WORK TASK =
Write out again, word for word, the lines below from the line that holds "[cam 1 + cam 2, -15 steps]" through the line that holds "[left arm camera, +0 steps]", omitting pictures.

┌─ INPUT FOR THIS TASK

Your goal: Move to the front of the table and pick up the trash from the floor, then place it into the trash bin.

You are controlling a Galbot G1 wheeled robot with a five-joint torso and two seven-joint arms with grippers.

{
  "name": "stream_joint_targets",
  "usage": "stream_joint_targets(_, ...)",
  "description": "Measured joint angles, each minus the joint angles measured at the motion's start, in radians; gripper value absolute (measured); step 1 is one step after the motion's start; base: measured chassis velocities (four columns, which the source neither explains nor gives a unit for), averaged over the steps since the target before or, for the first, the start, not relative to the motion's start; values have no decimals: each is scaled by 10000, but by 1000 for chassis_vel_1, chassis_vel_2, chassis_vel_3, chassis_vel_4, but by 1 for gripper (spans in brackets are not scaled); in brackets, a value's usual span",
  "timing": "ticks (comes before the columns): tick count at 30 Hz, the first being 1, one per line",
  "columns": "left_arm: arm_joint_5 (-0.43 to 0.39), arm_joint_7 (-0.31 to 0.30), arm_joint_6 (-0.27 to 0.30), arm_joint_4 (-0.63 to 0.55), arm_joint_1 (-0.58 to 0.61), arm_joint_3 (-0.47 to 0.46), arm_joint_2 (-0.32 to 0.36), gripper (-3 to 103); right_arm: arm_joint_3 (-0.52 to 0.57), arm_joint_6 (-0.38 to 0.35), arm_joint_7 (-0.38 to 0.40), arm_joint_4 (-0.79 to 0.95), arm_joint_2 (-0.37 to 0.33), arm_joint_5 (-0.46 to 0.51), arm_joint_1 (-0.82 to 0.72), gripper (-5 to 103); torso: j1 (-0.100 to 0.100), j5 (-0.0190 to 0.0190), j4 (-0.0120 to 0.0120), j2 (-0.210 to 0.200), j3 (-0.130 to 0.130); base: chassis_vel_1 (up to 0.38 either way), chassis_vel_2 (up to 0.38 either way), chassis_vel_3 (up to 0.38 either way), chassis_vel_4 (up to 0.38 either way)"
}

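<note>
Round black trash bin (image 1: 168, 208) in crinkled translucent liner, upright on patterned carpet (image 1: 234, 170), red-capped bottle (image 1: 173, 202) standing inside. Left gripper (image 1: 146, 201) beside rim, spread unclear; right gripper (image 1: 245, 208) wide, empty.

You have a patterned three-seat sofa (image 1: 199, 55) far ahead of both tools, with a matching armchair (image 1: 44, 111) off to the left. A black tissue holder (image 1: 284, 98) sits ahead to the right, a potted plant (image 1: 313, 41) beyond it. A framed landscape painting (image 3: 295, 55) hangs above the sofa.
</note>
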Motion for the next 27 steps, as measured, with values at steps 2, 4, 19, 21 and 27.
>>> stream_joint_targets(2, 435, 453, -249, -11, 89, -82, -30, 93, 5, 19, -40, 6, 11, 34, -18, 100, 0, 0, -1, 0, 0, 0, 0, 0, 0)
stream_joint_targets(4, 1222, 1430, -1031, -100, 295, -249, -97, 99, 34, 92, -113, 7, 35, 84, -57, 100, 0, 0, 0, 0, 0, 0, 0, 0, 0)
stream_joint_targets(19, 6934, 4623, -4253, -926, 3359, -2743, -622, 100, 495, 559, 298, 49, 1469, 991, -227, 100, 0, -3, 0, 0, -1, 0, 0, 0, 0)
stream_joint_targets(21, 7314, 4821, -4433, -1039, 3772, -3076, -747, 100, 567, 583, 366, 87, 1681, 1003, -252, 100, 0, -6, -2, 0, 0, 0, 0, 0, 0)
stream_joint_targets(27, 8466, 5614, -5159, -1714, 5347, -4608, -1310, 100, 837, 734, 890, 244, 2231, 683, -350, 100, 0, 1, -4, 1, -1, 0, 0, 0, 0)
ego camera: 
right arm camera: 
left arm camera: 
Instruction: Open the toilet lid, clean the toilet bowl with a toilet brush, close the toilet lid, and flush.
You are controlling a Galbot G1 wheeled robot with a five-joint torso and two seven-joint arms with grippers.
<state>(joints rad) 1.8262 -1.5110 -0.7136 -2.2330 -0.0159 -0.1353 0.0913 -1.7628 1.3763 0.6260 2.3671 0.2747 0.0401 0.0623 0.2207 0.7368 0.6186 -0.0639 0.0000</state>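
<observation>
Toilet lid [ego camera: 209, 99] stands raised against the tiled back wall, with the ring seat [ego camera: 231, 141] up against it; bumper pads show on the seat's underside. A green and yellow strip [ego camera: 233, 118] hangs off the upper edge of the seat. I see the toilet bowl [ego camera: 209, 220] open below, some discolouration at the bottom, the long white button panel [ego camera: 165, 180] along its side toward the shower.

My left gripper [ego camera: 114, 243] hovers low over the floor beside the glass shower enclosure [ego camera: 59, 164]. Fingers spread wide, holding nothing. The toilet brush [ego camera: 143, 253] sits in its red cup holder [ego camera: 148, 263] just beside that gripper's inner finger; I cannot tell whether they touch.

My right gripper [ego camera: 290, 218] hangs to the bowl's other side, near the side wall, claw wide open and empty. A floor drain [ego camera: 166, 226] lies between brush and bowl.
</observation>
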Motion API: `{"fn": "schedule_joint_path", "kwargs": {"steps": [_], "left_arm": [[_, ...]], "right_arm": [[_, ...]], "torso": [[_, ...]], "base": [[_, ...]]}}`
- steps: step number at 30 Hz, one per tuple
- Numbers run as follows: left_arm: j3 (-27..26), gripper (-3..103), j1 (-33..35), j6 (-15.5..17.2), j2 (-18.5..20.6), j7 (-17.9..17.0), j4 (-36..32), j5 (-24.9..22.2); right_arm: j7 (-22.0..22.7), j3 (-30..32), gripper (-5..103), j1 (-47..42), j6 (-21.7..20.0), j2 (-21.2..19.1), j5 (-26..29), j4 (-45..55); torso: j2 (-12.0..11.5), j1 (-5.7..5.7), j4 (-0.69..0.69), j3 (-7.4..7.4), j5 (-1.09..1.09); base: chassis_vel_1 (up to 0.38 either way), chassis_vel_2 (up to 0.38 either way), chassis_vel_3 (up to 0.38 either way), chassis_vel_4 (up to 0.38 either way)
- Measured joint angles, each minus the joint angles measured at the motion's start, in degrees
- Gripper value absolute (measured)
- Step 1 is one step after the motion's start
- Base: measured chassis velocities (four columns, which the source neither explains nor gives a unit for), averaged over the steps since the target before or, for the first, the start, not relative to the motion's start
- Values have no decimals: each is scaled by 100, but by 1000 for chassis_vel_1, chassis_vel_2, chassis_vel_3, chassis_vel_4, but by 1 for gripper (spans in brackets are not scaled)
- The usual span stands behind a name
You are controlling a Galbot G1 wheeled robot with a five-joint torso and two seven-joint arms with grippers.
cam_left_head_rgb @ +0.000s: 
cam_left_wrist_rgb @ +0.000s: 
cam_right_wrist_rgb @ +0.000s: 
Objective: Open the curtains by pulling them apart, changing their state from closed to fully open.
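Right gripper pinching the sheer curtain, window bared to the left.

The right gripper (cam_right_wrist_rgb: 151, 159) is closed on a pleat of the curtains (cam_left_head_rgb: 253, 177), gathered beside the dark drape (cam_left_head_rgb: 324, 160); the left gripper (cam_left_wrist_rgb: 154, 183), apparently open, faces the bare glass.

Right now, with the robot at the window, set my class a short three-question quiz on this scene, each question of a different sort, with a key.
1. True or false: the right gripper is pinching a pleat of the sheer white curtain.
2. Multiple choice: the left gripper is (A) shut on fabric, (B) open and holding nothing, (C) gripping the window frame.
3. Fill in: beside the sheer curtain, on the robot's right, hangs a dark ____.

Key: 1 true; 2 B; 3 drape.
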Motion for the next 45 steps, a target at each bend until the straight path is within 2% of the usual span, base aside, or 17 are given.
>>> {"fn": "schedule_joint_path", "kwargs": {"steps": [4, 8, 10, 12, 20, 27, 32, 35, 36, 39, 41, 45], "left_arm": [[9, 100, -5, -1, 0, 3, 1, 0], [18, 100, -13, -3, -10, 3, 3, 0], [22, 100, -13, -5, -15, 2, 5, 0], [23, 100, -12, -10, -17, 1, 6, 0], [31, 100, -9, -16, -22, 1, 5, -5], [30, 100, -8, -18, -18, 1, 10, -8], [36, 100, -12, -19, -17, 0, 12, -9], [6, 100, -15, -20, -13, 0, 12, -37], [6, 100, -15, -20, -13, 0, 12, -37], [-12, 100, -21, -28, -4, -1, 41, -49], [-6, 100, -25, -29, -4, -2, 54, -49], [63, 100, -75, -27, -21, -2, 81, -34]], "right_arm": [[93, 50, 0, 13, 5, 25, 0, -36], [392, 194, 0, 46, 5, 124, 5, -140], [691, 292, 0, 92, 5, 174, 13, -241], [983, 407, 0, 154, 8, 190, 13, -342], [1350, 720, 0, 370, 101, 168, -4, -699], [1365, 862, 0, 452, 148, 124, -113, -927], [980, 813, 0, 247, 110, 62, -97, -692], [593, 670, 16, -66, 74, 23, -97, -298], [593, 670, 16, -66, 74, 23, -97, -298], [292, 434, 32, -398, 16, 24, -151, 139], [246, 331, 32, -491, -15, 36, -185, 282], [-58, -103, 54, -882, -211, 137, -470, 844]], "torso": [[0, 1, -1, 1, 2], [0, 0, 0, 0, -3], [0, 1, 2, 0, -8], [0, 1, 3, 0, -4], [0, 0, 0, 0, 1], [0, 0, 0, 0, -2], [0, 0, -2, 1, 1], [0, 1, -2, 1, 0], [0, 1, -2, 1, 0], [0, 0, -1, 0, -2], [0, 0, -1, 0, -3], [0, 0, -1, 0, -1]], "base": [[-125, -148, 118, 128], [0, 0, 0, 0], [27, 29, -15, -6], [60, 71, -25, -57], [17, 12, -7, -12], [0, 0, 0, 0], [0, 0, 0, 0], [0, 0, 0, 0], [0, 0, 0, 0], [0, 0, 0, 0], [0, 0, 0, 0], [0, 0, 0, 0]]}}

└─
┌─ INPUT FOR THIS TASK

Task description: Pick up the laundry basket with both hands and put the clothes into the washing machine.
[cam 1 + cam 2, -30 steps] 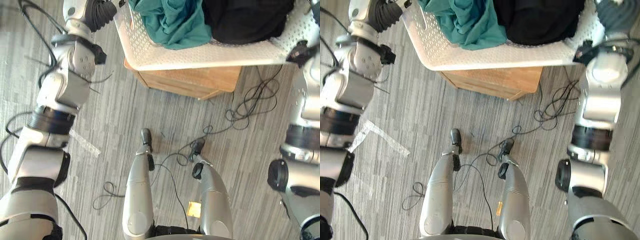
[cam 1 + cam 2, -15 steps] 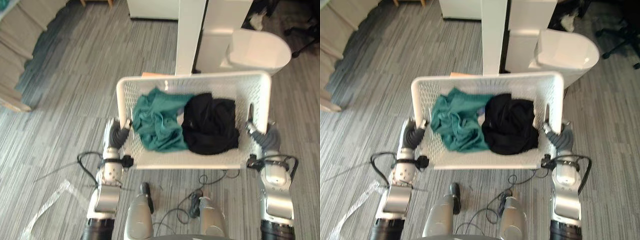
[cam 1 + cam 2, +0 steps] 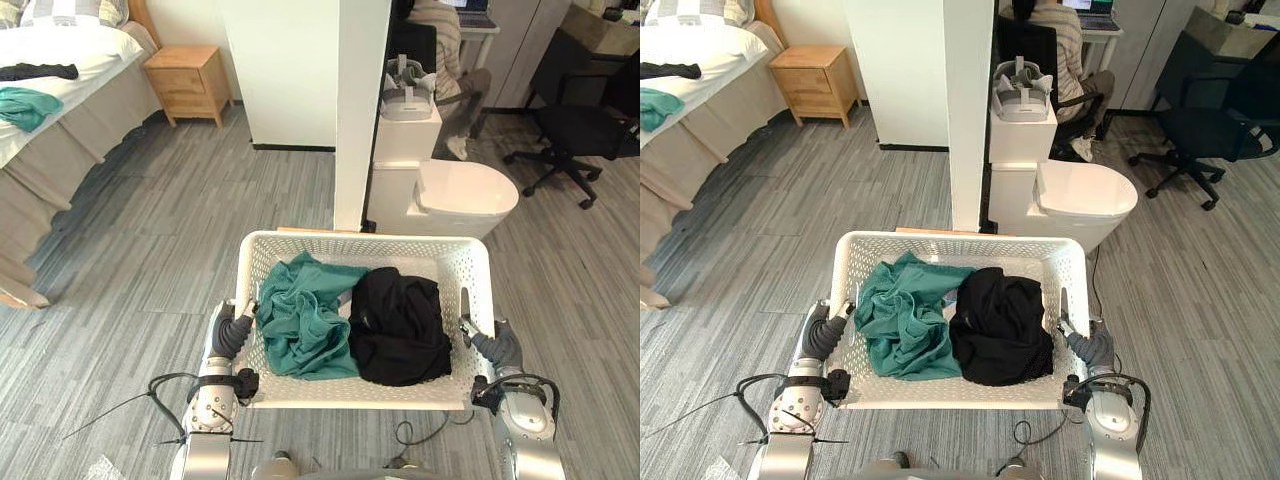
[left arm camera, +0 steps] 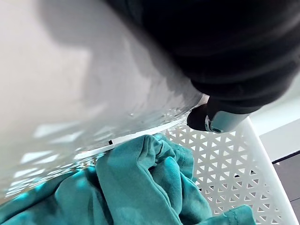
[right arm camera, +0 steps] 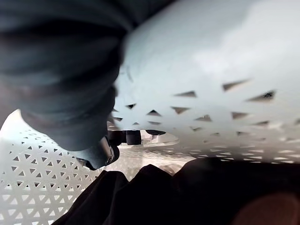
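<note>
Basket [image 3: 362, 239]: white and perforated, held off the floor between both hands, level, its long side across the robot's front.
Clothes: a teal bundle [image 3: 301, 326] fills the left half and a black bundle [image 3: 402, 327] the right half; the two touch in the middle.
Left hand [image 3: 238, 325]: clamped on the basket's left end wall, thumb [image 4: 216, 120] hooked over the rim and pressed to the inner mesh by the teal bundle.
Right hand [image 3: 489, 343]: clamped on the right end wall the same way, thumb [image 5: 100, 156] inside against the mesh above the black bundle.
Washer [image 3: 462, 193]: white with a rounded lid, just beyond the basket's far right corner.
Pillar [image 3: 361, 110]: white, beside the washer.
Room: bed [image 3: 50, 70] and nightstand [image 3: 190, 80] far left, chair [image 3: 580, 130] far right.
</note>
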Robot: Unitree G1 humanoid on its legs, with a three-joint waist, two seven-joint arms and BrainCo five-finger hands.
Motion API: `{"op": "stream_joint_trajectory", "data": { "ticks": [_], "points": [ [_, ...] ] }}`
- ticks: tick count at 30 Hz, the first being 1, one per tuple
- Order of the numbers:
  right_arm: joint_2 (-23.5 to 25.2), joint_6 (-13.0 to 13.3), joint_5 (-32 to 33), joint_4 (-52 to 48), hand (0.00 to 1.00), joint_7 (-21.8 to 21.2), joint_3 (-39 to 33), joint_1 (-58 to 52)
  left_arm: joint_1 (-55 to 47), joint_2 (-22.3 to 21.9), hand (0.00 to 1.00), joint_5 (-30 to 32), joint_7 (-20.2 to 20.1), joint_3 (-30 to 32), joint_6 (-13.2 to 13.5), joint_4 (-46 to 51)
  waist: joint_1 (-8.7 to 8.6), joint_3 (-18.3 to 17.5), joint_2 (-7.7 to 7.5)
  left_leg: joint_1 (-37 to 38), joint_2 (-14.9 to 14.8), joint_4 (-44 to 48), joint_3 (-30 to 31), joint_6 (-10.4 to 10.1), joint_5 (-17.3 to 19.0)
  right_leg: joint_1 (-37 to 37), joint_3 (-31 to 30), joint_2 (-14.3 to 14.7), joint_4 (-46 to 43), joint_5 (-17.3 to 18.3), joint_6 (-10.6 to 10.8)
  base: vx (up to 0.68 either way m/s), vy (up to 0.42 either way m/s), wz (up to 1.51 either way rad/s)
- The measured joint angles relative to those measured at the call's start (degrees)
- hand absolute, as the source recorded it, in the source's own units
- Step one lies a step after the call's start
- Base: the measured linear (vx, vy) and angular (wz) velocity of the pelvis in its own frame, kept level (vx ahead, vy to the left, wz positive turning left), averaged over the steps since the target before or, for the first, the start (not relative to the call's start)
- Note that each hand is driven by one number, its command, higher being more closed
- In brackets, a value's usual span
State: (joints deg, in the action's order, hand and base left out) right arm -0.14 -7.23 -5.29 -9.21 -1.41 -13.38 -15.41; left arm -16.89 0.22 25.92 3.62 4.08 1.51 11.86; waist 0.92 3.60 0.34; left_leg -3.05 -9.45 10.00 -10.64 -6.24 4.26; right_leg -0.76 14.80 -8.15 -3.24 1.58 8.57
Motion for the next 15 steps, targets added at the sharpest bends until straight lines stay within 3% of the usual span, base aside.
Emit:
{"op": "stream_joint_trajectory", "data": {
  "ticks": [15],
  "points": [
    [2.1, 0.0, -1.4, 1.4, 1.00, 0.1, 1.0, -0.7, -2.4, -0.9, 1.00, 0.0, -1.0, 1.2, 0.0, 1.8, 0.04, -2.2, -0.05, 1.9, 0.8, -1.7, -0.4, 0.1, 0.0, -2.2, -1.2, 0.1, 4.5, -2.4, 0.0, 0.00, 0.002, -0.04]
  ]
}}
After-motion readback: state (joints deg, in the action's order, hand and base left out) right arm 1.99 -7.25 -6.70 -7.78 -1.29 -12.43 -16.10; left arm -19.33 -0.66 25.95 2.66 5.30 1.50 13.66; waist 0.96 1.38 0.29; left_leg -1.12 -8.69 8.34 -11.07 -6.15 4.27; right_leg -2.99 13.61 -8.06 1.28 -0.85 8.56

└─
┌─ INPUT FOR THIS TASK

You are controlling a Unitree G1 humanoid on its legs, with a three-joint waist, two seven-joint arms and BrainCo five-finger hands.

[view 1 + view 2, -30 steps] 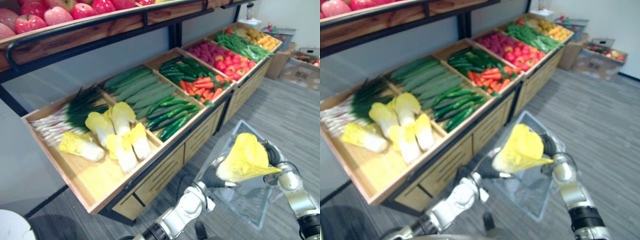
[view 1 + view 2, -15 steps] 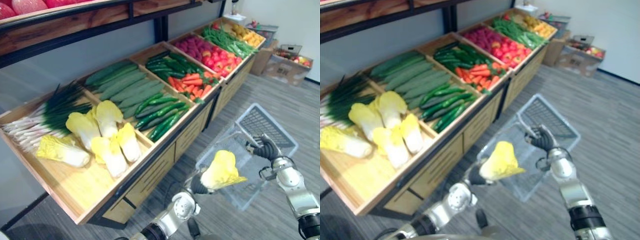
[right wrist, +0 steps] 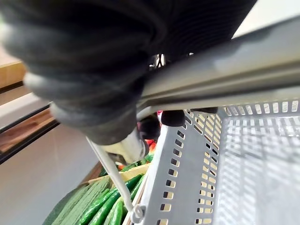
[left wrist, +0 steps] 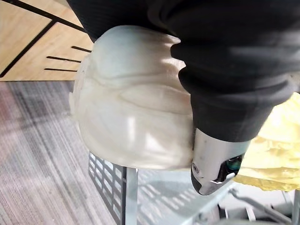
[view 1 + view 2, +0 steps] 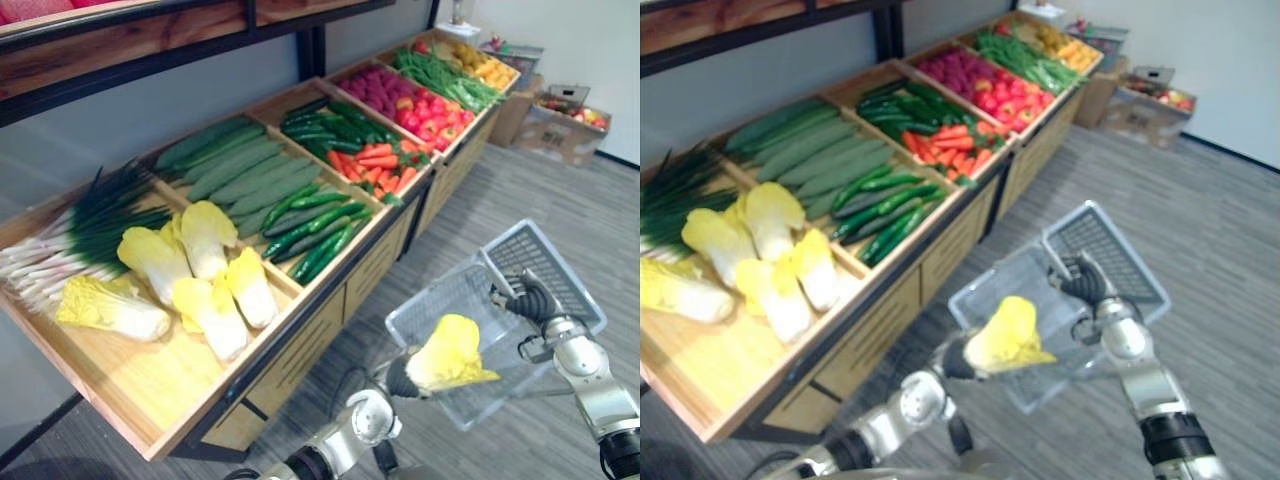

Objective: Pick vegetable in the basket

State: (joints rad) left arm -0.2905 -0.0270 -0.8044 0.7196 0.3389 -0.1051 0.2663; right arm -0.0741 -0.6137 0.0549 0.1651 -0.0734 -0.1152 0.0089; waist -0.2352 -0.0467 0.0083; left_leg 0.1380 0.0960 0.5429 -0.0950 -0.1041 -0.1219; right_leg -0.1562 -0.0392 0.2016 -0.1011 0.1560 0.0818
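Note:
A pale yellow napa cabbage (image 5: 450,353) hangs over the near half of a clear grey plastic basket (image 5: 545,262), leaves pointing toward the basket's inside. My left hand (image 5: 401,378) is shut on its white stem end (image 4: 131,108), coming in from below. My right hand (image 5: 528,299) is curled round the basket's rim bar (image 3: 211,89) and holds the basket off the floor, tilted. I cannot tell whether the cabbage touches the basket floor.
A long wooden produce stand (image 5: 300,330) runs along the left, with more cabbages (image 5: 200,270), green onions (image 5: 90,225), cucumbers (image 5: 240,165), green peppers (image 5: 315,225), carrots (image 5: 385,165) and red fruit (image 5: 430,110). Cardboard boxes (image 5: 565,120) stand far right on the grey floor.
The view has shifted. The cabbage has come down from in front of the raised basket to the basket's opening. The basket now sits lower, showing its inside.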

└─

ANSWER TO THE PROBLEM =
[cam 1 + cam 2, -15 steps] 
[cam 1 + cam 2, +0 steps] 
[left arm camera, +0 steps] 

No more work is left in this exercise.